[Records contained in a dataset]
* * * * *
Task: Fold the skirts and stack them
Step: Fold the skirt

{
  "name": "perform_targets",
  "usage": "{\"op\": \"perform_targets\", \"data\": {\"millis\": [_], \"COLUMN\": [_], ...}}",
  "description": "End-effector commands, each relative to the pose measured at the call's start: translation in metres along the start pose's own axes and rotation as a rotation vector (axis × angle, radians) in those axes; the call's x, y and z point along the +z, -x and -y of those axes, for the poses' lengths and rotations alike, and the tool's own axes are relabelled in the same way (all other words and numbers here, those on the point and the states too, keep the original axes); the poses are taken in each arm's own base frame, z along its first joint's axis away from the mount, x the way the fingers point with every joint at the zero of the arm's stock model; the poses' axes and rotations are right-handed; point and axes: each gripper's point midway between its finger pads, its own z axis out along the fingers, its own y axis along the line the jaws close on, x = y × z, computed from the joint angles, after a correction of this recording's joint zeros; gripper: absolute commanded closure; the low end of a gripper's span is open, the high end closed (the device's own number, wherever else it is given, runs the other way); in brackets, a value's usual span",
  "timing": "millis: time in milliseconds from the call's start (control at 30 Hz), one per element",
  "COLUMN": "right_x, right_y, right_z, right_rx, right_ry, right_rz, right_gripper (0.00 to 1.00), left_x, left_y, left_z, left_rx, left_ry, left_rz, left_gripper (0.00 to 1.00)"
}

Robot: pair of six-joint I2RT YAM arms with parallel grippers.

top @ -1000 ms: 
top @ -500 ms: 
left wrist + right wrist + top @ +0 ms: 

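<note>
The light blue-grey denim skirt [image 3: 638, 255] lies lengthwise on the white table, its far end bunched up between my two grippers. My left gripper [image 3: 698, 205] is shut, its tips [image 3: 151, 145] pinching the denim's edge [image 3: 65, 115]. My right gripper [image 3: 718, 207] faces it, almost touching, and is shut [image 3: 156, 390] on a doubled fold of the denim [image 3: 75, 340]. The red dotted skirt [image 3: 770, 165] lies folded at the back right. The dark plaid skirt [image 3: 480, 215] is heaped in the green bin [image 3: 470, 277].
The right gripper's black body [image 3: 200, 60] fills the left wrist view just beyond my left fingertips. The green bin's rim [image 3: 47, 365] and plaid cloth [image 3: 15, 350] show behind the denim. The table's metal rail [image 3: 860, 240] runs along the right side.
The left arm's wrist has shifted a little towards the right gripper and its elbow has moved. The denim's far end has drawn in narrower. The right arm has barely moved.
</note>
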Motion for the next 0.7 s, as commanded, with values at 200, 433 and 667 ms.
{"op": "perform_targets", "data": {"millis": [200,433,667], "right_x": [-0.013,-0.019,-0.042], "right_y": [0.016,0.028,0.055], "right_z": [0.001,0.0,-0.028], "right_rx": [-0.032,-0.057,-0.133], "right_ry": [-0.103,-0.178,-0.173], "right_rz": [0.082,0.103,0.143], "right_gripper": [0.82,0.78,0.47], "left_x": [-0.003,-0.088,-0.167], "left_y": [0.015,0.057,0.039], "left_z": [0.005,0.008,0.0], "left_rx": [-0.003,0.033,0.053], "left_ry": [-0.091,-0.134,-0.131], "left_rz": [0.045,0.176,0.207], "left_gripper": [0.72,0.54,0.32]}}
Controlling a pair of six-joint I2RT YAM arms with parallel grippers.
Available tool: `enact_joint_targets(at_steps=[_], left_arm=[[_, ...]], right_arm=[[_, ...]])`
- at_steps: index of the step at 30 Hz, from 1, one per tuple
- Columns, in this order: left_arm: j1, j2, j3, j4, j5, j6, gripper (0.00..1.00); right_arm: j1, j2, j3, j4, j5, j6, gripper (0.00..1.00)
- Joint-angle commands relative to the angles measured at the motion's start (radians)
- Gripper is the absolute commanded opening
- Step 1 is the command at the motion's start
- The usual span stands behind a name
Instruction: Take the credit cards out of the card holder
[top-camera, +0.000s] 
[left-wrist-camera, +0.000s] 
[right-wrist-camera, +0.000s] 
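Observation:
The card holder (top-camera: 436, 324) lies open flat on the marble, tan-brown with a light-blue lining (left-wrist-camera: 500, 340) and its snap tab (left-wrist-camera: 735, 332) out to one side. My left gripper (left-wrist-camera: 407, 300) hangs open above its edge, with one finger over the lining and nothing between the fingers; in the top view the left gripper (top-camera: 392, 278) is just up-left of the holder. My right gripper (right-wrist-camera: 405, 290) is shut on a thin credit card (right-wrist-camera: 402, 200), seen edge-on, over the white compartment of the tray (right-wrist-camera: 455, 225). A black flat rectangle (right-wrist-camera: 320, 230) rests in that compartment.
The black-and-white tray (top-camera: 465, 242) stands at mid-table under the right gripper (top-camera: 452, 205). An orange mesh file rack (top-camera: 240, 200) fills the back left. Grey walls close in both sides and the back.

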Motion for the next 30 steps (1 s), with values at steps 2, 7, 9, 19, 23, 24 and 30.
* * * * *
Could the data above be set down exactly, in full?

*RESULT OF THE EXERCISE*:
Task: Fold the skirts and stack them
Step: Fold the skirt

{
  "name": "perform_targets",
  "usage": "{\"op\": \"perform_targets\", \"data\": {\"millis\": [_], \"COLUMN\": [_], ...}}",
  "description": "End-effector commands, each relative to the pose measured at the call's start: translation in metres along the start pose's own axes and rotation as a rotation vector (axis × angle, radians) in those axes; the call's x, y and z point along the +z, -x and -y of those axes, for the poses' lengths and rotations alike, and the tool's own axes are relabelled in the same way (all other words and numbers here, those on the point and the states too, keep the original axes); the poses are taken in each arm's own base frame, z along its first joint's axis away from the mount, x the way the fingers point with every joint at the zero of the arm's stock model; the poses' axes and rotations are right-handed; point and axes: each gripper's point midway between its finger pads, its own z axis out along the fingers, its own y axis along the line the jaws close on, x = y × z, computed from the joint angles, after a correction of this recording's joint zeros; gripper: absolute commanded closure; the low end of a gripper's span is open, the high end closed (the device's own number, wherever else it is given, runs the other way); in brackets, a value's usual span",
  "timing": "millis: time in milliseconds from the call's start (control at 30 Hz), one per element",
  "COLUMN": "right_x, right_y, right_z, right_rx, right_ry, right_rz, right_gripper (0.00 to 1.00), left_x, left_y, left_z, left_rx, left_ry, left_rz, left_gripper (0.00 to 1.00)"
}

Robot: pair of six-joint I2RT YAM arms with parallel grippers.

top @ -1000 ms: 
top @ -500 ms: 
left wrist + right wrist + top @ +0 ms: 

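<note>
The light blue-grey denim skirt [image 3: 638, 255] lies lengthwise on the white table, its far end bunched up between my two grippers. My left gripper [image 3: 698, 205] is shut, its tips [image 3: 151, 145] pinching the denim's edge [image 3: 65, 115]. My right gripper [image 3: 718, 207] faces it, almost touching, and is shut [image 3: 156, 390] on a doubled fold of the denim [image 3: 75, 340]. The red dotted skirt [image 3: 770, 165] lies folded at the back right. The dark plaid skirt [image 3: 480, 215] is heaped in the green bin [image 3: 470, 277].
The right gripper's black body [image 3: 200, 60] fills the left wrist view just beyond my left fingertips. The green bin's rim [image 3: 47, 365] and plaid cloth [image 3: 15, 350] show behind the denim. The table's metal rail [image 3: 860, 240] runs along the right side.
The left arm's wrist has shifted a little towards the right gripper and its elbow has moved. The denim's far end has drawn in narrower. The right arm has barely moved.
</note>
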Motion for the next 0.7 s, as commanded, with values at 200, 433 and 667 ms.
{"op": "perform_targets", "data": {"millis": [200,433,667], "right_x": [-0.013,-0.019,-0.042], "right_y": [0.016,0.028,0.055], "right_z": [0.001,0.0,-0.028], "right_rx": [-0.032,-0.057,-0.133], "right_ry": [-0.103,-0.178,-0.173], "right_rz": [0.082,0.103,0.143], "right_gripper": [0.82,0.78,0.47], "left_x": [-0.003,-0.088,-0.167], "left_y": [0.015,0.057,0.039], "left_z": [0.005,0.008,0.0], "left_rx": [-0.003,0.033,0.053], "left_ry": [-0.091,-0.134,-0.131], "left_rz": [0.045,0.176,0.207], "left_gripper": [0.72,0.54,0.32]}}
Controlling a pair of six-joint I2RT YAM arms with parallel grippers.
Available tool: `enact_joint_targets(at_steps=[_], left_arm=[[_, ...]], right_arm=[[_, ...]])`
- at_steps: index of the step at 30 Hz, from 1, one per tuple
- Columns, in this order: left_arm: j1, j2, j3, j4, j5, j6, gripper (0.00..1.00); right_arm: j1, j2, j3, j4, j5, j6, gripper (0.00..1.00)
- Joint-angle commands relative to the angles measured at the motion's start (radians)
- Gripper is the absolute commanded opening
- Step 1 is the command at the motion's start
- The usual span stands behind a name
Instruction: Take the credit cards out of the card holder
[top-camera, +0.000s] 
[left-wrist-camera, +0.000s] 
[right-wrist-camera, +0.000s] 
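Observation:
The card holder (top-camera: 436, 324) lies open flat on the marble, tan-brown with a light-blue lining (left-wrist-camera: 500, 340) and its snap tab (left-wrist-camera: 735, 332) out to one side. My left gripper (left-wrist-camera: 407, 300) hangs open above its edge, with one finger over the lining and nothing between the fingers; in the top view the left gripper (top-camera: 392, 278) is just up-left of the holder. My right gripper (right-wrist-camera: 405, 290) is shut on a thin credit card (right-wrist-camera: 402, 200), seen edge-on, over the white compartment of the tray (right-wrist-camera: 455, 225). A black flat rectangle (right-wrist-camera: 320, 230) rests in that compartment.
The black-and-white tray (top-camera: 465, 242) stands at mid-table under the right gripper (top-camera: 452, 205). An orange mesh file rack (top-camera: 240, 200) fills the back left. Grey walls close in both sides and the back.
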
Motion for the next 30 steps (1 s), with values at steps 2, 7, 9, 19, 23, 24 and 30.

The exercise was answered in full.